『束の間の休息』
さすがのオフェーリアも今日の行動はオーバーワークだった。
特に【転移】と【飛行】を繰り返し、かなりの上空まで上がったことによっての魔力の消費が堪えたようだ。
マティアスはオフェーリアを抱き上げ寝室に向かう。
もうその頃にはうつらうつらと意識を飛ばし始めていた。
「【ぼくちゃん】シーな。
ママは今日はお疲れ様なんだ」
【ぼくちゃん】は頷いて心配そうに覗き込んでいる。
「きっと無理しちゃったんだろうな。
どうせ明日も朝早いんだろうからソッとしておこう。
【ぼくちゃん】は俺と一緒なら寂しくないだろ?」
「キュッ!」
2人はオフェーリアの傍らで毛布に包まって夜を過ごすことにする。
「!!」
オフェーリアは飛び起きて周りを見回した。
そしてその場が滞在中の宿屋の部屋でなく、馴染んだゲルの寝室だったことで脱力した。
「そっか、帰ってきたんだ」
「キュ?」
灯りを絞って薄暗い中、ベッドの横で座位のまま眠っているマティアスに気づき、いっしょにいる【ぼくちゃん】に気づいた。

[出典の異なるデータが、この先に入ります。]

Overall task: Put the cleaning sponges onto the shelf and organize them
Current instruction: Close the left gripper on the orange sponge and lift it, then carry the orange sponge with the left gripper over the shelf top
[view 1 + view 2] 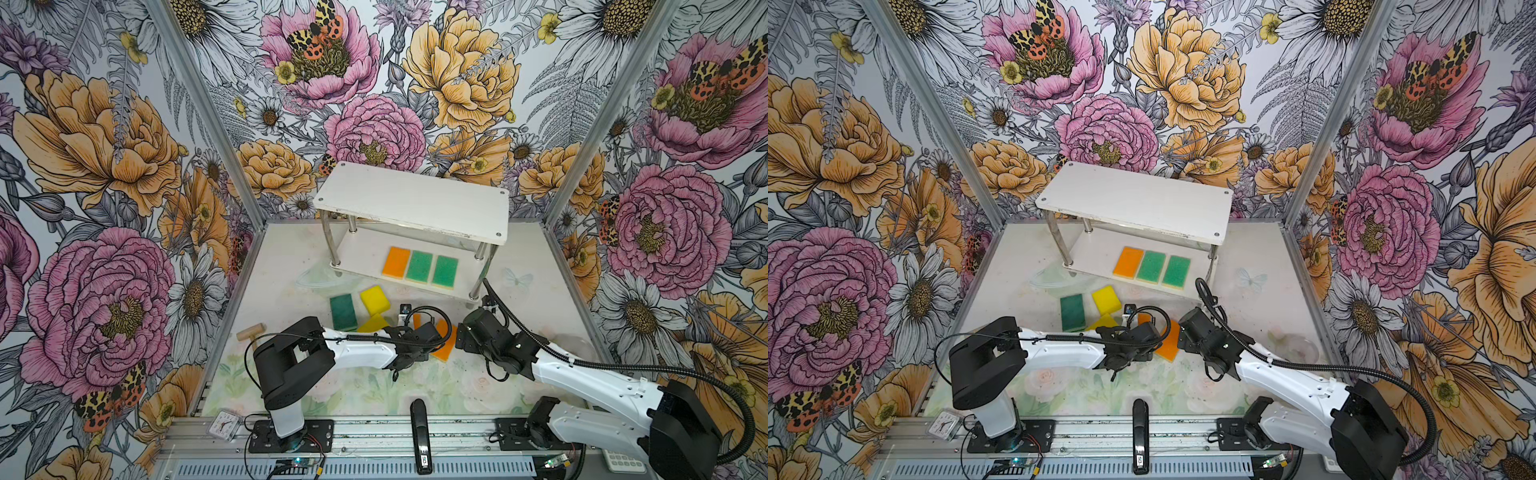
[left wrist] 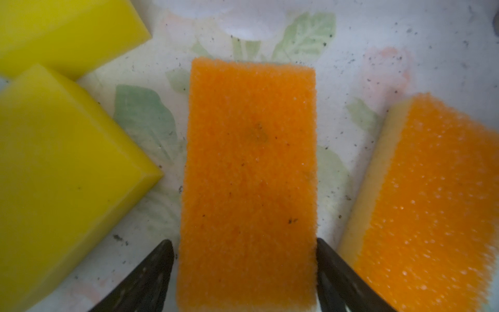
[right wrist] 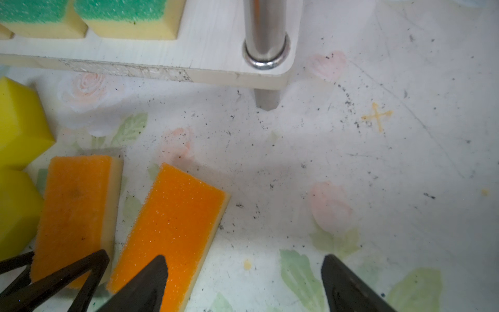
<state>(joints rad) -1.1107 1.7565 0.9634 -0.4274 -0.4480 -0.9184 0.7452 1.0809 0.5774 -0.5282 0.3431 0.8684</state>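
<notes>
- left gripper (image 2: 245, 243), what is it doing?
- it is down low at the table (image 2: 378, 40). it has one finger (image 2: 151, 275) on each long side of an orange sponge (image 2: 248, 162). the fingers are partly open and right up against the sponge. i cannot tell if they squeeze it. the sponge lies flat on the table.
- and the right gripper (image 3: 243, 259)?
- its fingers stand wide apart and hold nothing. bare table shows between them. one fingertip (image 3: 151, 283) is over the edge of a second orange sponge (image 3: 172, 221). that one lies just beside the first one, not touching it.
- where is the shelf (image 1: 411, 199)?
- at the back of the table. both orange sponges lie in front of it, near its right front post (image 3: 266, 27).
- is anything on it?
- yes. three sponges lie in a row on the low board (image 1: 365, 266), side by side. from the left in both top views: a third orange sponge (image 1: 396, 262), a light green sponge (image 1: 419, 267) and the other light green sponge (image 1: 445, 271).
- what else is on the table?
- a dark green sponge (image 1: 343, 311) lies flat, with a yellow sponge (image 1: 375, 300) just beside it. the other yellow sponge (image 1: 374, 323) is partly hid under the left arm (image 1: 365, 353), close to the first orange sponge.
- anything more?
- a little mallet (image 1: 249, 331) lies near the table's left edge, well apart from the sponges. a small clock (image 1: 224, 424) sits in front of the table, at the left.
</notes>
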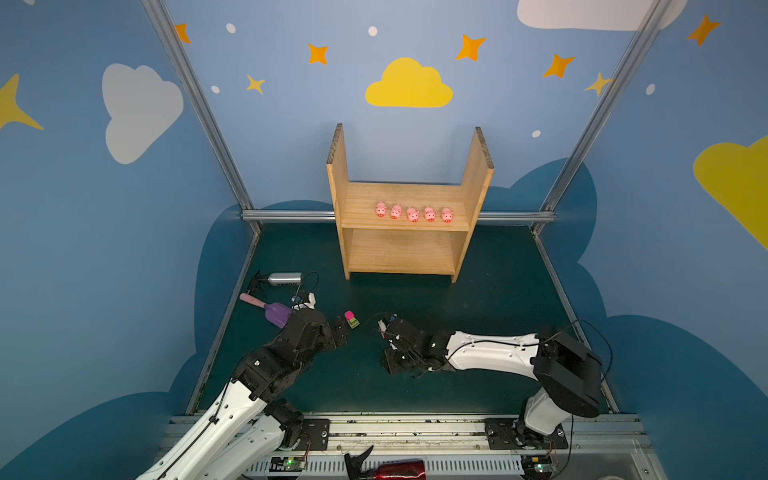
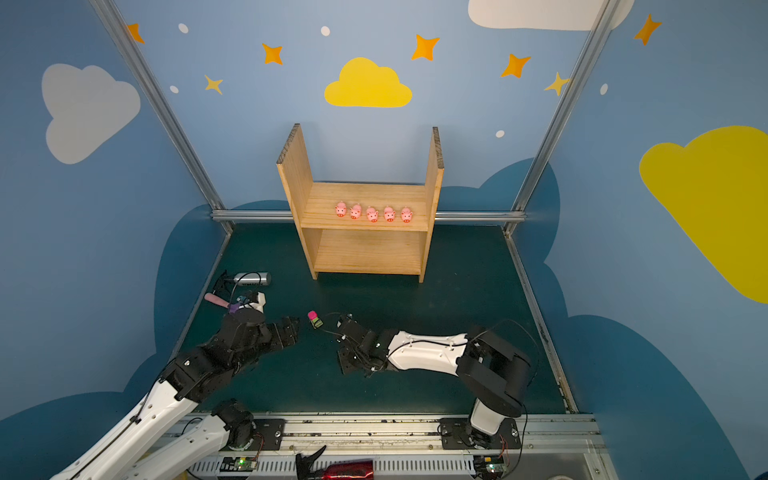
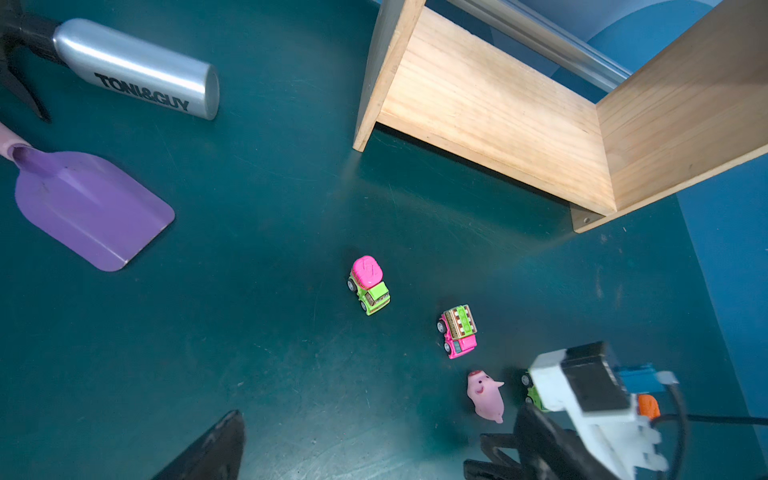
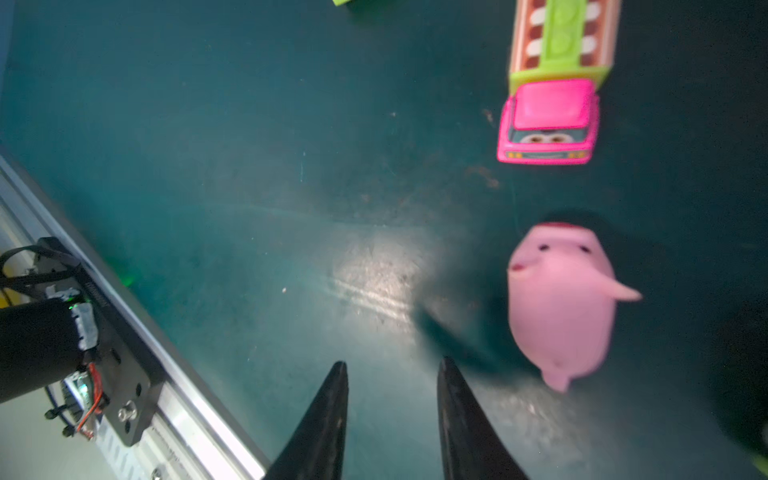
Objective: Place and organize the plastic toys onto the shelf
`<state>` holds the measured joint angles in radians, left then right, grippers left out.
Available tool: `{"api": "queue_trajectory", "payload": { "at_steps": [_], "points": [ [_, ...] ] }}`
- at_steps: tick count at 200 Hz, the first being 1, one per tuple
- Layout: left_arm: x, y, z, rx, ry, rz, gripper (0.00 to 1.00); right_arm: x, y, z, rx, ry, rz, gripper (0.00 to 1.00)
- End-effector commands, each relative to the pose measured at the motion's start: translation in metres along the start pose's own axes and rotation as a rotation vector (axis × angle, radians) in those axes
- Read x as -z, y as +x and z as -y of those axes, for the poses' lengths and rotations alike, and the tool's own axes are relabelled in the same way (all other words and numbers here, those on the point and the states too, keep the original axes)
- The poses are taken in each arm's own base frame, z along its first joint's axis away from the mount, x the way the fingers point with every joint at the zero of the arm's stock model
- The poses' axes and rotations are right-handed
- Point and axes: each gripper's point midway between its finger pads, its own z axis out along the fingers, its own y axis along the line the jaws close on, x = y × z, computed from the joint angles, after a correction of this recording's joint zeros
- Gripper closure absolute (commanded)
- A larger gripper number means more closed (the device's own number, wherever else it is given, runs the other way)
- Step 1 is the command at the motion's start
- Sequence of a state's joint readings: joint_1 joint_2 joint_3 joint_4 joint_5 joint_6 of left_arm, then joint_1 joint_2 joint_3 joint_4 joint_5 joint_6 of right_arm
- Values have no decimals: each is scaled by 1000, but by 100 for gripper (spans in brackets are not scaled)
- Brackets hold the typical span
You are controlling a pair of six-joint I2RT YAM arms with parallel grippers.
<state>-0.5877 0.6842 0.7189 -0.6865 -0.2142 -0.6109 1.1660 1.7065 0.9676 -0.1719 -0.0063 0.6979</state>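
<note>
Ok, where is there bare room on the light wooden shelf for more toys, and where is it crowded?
Lower wooden board: entirely bare. Upper board: free between the left side panel and the row of five pink pigs, plus the strip behind them. Crowded: the pigs' front-edge stretch.

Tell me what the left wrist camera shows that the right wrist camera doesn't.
Left wrist only: the silver bottle, the purple scoop and the shelf. Right wrist only: the metal rail and the eyes on the pink truck's front. Both: that pink truck and the pig near it.
</note>
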Motion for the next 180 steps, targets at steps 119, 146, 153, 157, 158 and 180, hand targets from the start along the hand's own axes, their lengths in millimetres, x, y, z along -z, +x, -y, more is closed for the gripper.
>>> {"api": "queue_trajectory", "payload": {
  "at_steps": [119, 146, 153, 157, 158, 180],
  "points": [
    [-10, -7, -2, 5, -35, 23, 0, 0, -7, 64, -66, 94, -9, 64],
    [-13, -7, 0, 2, -36, 18, 0, 6, -9, 76, -65, 122, -8, 63],
    [-13, -7, 0, 2, -37, 17, 0, 8, -10, 79, -64, 129, -5, 62],
    [-14, -7, 0, 0, -38, 16, 0, 8, -11, 80, -65, 134, -4, 62],
    [-14, -7, 0, 0, -38, 16, 0, 8, -11, 81, -65, 135, -4, 62],
    [-15, -9, 2, -1, -40, 18, 0, 10, -17, 88, -65, 145, 6, 58]
  ]
}}
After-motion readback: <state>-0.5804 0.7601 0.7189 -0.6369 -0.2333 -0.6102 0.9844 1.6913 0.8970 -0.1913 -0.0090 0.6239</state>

そして【ぼくちゃん】は毛布から飛び出して飛びついてくる。
「【ぼくちゃん】元気だった?」
「キュ!」
「そう、よかった。
私はね〜、今びっくりするくらい寒いところにいるのよ。
もう春のはずなのに雪がじゃんじゃん降ってね、あのままなら埋まっちゃうくらいよ」
「キュゥ〜?」
「そっか【ぼくちゃん】は雪を知らないのね。
今度持って帰ってきてあげる」
「キュキュ〜」
楽しみだという感情を身体いっぱいで表している【ぼくちゃん】
そんな遣り取りに気づいたマティアスがようやく目を覚ました。
「おう、もう大丈夫そうだな。
突然戻ってきてアレだから昨夜はびっくりしたぞ」
「え?私何かした?」
「キュゥ〜ン」
【ぼくちゃん】が心配そうに、残された右手でオフェーリアの背中をさすっている。
「転移してきたと思ったらろくに話しもせずバタンキューだ」
心配のあまりその瞳に怒りすら浮かべるマティアスだった。